Task directions => Look through the data below for the line with "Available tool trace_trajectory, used" and the line with "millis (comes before", then output those two and all lines in between, exactly as written.

╭─ Data extract

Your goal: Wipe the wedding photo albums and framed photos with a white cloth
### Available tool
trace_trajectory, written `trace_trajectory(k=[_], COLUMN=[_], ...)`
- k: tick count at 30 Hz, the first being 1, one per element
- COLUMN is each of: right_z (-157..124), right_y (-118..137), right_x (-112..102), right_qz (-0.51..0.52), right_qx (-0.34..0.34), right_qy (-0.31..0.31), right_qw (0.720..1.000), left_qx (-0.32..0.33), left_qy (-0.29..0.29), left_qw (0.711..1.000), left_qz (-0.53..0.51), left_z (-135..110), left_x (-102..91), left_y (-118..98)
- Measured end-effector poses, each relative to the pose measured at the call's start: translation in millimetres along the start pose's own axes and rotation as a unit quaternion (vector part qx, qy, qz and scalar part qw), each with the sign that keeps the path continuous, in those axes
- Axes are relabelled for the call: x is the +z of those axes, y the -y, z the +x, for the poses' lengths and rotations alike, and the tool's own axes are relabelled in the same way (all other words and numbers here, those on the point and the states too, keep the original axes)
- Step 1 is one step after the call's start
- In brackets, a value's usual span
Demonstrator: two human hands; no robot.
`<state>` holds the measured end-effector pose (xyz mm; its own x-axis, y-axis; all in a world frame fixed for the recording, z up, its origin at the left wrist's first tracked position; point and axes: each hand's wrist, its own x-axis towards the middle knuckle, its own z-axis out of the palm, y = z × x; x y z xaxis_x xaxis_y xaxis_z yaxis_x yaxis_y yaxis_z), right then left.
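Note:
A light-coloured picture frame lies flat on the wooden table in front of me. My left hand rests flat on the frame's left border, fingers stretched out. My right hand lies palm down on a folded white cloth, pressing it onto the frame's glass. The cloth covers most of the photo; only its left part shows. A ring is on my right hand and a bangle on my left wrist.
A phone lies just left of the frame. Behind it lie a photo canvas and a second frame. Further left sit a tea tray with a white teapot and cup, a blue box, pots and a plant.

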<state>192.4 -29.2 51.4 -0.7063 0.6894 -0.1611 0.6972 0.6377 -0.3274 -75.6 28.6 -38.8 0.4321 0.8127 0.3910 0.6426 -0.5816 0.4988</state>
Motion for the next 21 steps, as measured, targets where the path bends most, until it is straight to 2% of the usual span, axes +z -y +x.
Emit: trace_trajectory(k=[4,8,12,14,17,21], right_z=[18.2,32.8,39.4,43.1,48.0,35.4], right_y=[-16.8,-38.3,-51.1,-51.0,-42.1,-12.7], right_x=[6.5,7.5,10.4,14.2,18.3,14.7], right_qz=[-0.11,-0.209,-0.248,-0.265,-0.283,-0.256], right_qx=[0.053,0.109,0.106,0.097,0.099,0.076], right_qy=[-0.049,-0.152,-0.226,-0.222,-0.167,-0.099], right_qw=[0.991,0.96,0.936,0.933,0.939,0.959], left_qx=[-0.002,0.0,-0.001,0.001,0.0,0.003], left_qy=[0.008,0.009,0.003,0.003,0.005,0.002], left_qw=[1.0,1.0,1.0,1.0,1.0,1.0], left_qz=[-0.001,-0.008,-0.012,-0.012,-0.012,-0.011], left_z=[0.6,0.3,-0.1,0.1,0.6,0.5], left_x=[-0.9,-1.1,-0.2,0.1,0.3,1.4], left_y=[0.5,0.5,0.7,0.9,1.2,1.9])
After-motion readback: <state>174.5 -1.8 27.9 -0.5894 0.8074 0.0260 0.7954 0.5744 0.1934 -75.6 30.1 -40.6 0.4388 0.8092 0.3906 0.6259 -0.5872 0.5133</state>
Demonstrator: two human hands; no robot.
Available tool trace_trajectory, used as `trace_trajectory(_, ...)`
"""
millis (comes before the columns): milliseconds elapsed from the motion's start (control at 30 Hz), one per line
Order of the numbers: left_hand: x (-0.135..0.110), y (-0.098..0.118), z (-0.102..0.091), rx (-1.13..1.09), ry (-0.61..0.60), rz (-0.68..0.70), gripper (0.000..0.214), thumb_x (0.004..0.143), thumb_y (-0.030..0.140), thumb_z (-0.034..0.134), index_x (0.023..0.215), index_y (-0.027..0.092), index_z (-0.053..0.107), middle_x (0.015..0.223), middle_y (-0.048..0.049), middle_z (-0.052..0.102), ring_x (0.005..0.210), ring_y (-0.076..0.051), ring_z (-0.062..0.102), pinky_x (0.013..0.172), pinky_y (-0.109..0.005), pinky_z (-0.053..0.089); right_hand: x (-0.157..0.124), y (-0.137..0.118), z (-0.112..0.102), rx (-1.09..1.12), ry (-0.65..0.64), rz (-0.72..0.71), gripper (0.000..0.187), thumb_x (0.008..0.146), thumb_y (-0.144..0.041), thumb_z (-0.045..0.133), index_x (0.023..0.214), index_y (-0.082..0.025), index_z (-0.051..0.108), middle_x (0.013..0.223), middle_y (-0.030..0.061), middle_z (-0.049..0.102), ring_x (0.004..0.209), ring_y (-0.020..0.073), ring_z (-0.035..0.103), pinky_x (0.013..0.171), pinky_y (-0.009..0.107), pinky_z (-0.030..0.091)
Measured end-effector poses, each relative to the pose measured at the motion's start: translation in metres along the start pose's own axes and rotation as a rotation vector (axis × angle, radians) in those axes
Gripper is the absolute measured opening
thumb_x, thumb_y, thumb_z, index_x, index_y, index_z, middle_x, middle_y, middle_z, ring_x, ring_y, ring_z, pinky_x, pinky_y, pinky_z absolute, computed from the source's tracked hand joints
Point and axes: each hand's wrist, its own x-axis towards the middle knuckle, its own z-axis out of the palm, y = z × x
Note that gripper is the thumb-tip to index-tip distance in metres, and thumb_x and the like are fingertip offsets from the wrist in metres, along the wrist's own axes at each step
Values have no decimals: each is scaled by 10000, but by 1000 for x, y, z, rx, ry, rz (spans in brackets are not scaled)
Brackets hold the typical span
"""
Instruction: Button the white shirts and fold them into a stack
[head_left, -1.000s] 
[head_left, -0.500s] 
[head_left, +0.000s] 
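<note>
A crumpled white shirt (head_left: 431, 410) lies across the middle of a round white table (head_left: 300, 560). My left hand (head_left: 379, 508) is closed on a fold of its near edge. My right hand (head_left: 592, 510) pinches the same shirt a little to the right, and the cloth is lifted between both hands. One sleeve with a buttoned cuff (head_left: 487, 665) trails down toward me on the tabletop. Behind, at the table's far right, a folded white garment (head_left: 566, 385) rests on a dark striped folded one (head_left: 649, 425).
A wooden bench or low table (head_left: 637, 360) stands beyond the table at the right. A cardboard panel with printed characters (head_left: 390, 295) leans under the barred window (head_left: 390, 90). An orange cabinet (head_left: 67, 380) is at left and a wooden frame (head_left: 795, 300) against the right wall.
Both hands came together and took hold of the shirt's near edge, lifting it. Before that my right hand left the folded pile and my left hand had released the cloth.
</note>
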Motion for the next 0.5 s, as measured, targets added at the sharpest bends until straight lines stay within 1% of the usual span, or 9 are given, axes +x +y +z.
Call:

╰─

Output of the task =>
Available tool trace_trajectory, used as `trace_trajectory(_, ...)`
"""
millis (comes before the columns): milliseconds elapsed from the motion's start (control at 30 Hz), one per line

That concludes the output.